Task instructions: Output the records exactly as they appear, with no pictures included.

Records to use:
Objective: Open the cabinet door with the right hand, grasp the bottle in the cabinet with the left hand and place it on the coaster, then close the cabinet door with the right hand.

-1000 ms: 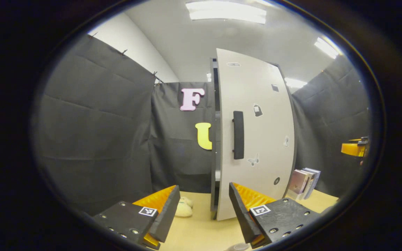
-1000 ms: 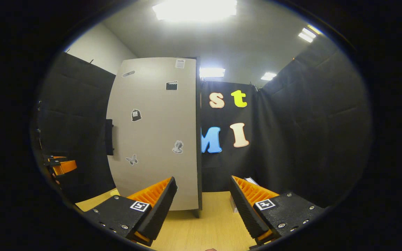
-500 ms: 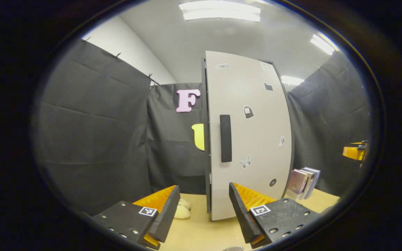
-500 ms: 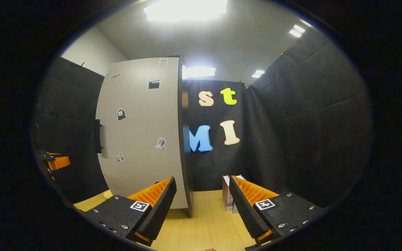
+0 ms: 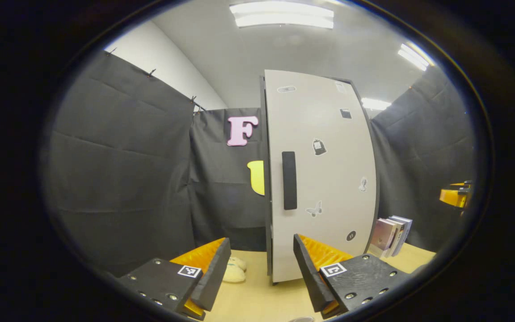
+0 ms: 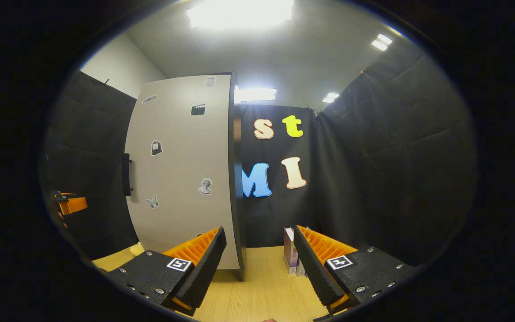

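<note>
Cabinet door (image 5: 324, 179): pale, stickered, dark handle (image 5: 289, 180). Left gripper (image 5: 262, 264) and right gripper (image 6: 259, 255): wide, empty. Books (image 5: 390, 235) lean beside cabinet.

The cabinet door (image 5: 324, 179) is a tall pale panel, upright and shut flush against its dark cabinet; a black vertical handle (image 5: 289, 180) sits near the door's left edge at mid-height; small stickers dot the panel right of the handle; in the right gripper view the door (image 6: 181, 170) appears likewise closed.
</note>
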`<state>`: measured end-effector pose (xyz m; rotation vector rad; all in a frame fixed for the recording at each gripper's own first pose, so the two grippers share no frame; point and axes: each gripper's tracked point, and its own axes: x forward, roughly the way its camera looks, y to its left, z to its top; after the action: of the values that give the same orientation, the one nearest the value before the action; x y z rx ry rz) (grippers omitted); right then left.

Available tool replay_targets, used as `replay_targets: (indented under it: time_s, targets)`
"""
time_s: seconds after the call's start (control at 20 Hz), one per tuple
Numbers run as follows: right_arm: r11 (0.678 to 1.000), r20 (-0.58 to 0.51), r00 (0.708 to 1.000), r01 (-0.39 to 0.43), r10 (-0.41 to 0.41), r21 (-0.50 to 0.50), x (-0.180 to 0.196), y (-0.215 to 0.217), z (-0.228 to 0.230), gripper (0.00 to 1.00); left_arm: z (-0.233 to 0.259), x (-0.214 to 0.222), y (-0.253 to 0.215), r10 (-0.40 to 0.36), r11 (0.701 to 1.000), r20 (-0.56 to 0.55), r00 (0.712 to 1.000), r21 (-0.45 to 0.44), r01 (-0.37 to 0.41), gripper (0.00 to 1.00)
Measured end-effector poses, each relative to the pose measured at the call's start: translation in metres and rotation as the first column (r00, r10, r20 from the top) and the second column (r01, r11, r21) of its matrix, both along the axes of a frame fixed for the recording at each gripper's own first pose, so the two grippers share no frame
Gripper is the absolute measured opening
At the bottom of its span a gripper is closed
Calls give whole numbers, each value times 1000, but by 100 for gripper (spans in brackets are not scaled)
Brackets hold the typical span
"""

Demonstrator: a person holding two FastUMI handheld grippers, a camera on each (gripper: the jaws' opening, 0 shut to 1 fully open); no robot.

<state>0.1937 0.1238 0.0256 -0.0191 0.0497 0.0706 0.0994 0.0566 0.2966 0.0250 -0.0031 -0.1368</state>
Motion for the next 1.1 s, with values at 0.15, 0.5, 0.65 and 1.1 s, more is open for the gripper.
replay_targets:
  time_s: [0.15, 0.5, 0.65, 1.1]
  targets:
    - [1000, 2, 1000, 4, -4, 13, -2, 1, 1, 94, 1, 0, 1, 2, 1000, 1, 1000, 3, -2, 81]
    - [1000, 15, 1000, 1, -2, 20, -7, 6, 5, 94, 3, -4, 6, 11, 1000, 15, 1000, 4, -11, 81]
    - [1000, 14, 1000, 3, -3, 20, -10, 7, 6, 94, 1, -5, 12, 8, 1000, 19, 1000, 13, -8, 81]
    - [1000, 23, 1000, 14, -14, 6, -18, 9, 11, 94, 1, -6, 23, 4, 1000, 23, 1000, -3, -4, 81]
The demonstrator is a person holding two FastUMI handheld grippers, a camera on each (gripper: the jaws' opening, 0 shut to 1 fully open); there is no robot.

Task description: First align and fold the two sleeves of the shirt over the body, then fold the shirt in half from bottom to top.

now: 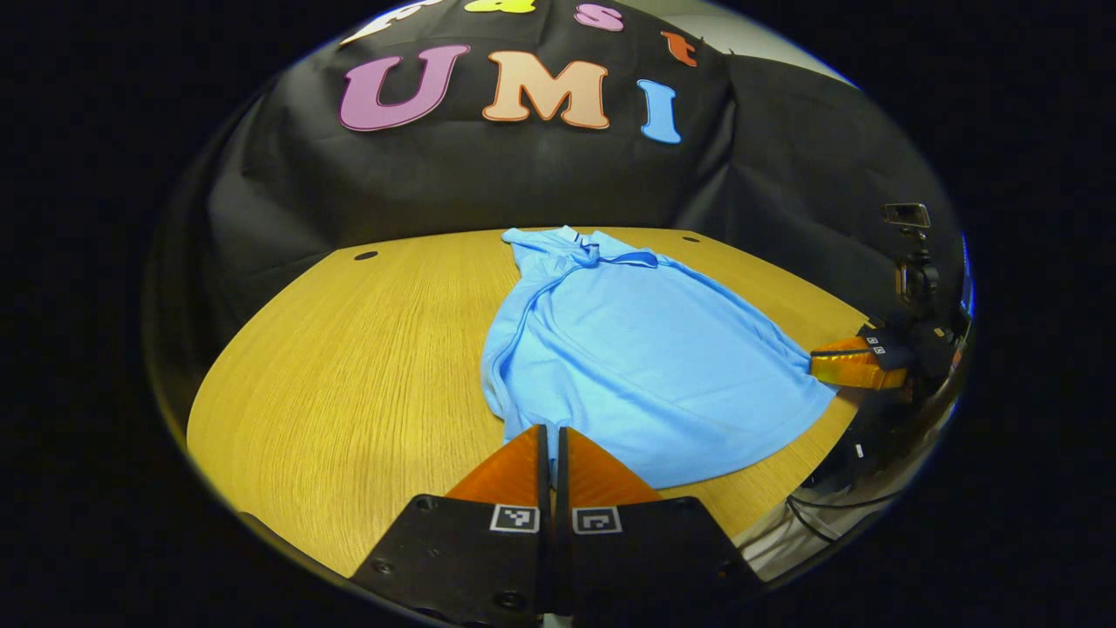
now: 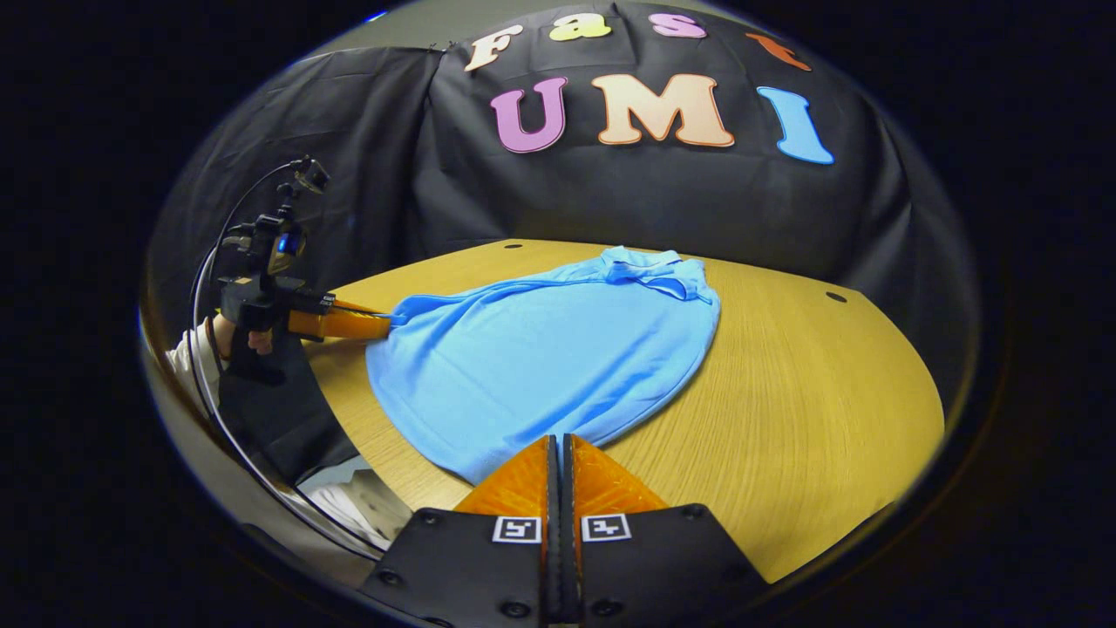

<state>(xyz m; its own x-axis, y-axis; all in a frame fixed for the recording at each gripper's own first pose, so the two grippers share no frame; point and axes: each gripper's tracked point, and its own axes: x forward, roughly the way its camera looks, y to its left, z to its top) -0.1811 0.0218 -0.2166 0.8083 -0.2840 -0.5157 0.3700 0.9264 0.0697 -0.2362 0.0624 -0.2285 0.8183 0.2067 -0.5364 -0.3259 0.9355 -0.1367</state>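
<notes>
Lies flat on a wooden table (image 1: 349,375): a blue shirt (image 1: 628,358), collar (image 1: 602,253) toward the black cloth wall, hem toward the near edge. Shows no sleeve sticking out past the body on either side; looks narrow at the shoulders and wide at the hem, with a few soft wrinkles across the cloth. In the left gripper view, meets the left gripper (image 1: 551,433) at the hem's near left corner, jaws drawn together to a thin slit over the edge of the fabric. Farther off in the same view, meets the right gripper (image 1: 821,363) at the other hem corner, low over the table's right edge. In the right gripper view, shows the right gripper's 2 fingers (image 2: 523,475) likewise closed to a narrow slit, tips set on the hem's near edge. Across the table in that view, runs out to a small point at the tip of the left gripper, held by a hand (image 2: 228,336) with a pale cuff (image 2: 187,358) behind it. Leaves bare wood well to the side of the shirt in each view, marked by 2 small dark holes (image 1: 366,255) near the table's far edge. Rests wholly on the tabletop, both bottom corners pinched, 1 per gripper.
</notes>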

Written solution:
Objective: Open the cabinet door with the right hand, grasp the bottle in the cabinet with the left hand and place it on the coaster, then close the cabinet door with the right hand.

-1000 ms: 
-1000 ms: 
-500 ms: 
-500 ms: 
+0 ms: 
+0 ms: 

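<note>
Cabinet door (image 5: 324, 179): pale, stickered, dark handle (image 5: 289, 180). Left gripper (image 5: 262, 264) and right gripper (image 6: 259, 255): wide, empty. Books (image 5: 390, 235) lean beside cabinet.

The cabinet door (image 5: 324, 179) is a tall pale panel, upright and shut flush against its dark cabinet; a black vertical handle (image 5: 289, 180) sits near the door's left edge at mid-height; small stickers dot the panel right of the handle; in the right gripper view the door (image 6: 181, 170) appears likewise closed.
</note>
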`<state>`: measured end-effector pose (xyz m; rotation vector rad; all in a frame fixed for the recording at each gripper's own first pose, so the two grippers share no frame; point and axes: each gripper's tracked point, and its own axes: x forward, roughly the way its camera looks, y to its left, z to its top; after the action: of the values that give the same orientation, the one nearest the value before the action; x y z rx ry rz) (grippers omitted); right then left.

Available tool replay_targets, used as `replay_targets: (indented under it: time_s, targets)`
"""
time_s: seconds after the call's start (control at 20 Hz), one per tuple
Numbers run as follows: right_arm: r11 (0.678 to 1.000), r20 (-0.58 to 0.51), r00 (0.708 to 1.000), r01 (-0.39 to 0.43), r10 (-0.41 to 0.41), r21 (-0.50 to 0.50), x (-0.180 to 0.196), y (-0.215 to 0.217), z (-0.228 to 0.230), gripper (0.00 to 1.00); left_arm: z (-0.233 to 0.259), x (-0.214 to 0.222), y (-0.253 to 0.215), r10 (-0.40 to 0.36), r11 (0.701 to 1.000), r20 (-0.56 to 0.55), r00 (0.712 to 1.000), r21 (-0.45 to 0.44), r01 (-0.37 to 0.41), gripper (0.00 to 1.00)
Measured end-effector poses, each relative to the pose measured at the call's start: translation in metres and rotation as the first column (r00, r10, r20 from the top) and the second column (r01, r11, r21) of its matrix, both along the axes of a frame fixed for the recording at each gripper's own first pose, so the two grippers share no frame
Gripper is the absolute measured opening
At the bottom of its span a gripper is closed
Calls give whole numbers, each value times 1000, but by 100 for gripper (spans in brackets are not scaled)
Brackets hold the typical span
"""

Demonstrator: a person holding two FastUMI handheld grippers, a camera on each (gripper: the jaws' opening, 0 shut to 1 fully open); no robot.

<state>0.1937 0.1238 0.0256 -0.0191 0.0497 0.0706 0.0994 0.0566 0.2966 0.0250 -0.0031 -0.1368</state>
Motion for the next 1.1 s, with values at 0.15, 0.5, 0.65 and 1.1 s, more is open for the gripper.
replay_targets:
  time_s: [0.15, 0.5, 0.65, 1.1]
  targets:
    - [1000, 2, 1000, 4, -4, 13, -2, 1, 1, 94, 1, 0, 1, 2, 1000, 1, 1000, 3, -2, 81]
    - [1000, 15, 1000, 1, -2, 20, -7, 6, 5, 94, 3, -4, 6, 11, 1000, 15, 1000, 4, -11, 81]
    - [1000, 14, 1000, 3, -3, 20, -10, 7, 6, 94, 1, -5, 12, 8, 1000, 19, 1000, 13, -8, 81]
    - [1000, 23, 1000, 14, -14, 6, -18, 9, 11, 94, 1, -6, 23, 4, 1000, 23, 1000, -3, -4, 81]
The demonstrator is a person holding two FastUMI handheld grippers, a camera on each (gripper: the jaws' opening, 0 shut to 1 fully open); there is no robot.

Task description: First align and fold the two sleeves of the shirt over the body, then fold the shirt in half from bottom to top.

now: 
now: 

<state>(xyz m; its own x-axis, y-axis; all in a frame fixed for the recording at each gripper's own first pose, so the two grippers share no frame; point and axes: each gripper's tracked point, and its own axes: x forward, roughly the way its camera looks, y to its left, z to its top) -0.1811 0.0218 -0.2166 0.8083 -0.2840 -0.5157 0.3700 0.9264 0.0697 -0.2362 0.0624 -0.2285 0.8183 0.2067 -0.5364 -0.3259 0.9355 -0.1367</state>
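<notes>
Lies flat on a wooden table (image 1: 349,375): a blue shirt (image 1: 628,358), collar (image 1: 602,253) toward the black cloth wall, hem toward the near edge. Shows no sleeve sticking out past the body on either side; looks narrow at the shoulders and wide at the hem, with a few soft wrinkles across the cloth. In the left gripper view, meets the left gripper (image 1: 551,433) at the hem's near left corner, jaws drawn together to a thin slit over the edge of the fabric. Farther off in the same view, meets the right gripper (image 1: 821,363) at the other hem corner, low over the table's right edge. In the right gripper view, shows the right gripper's 2 fingers (image 2: 523,475) likewise closed to a narrow slit, tips set on the hem's near edge. Across the table in that view, runs out to a small point at the tip of the left gripper, held by a hand (image 2: 228,336) with a pale cuff (image 2: 187,358) behind it. Leaves bare wood well to the side of the shirt in each view, marked by 2 small dark holes (image 1: 366,255) near the table's far edge. Rests wholly on the tabletop, both bottom corners pinched, 1 per gripper.
</notes>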

There's no more to the output.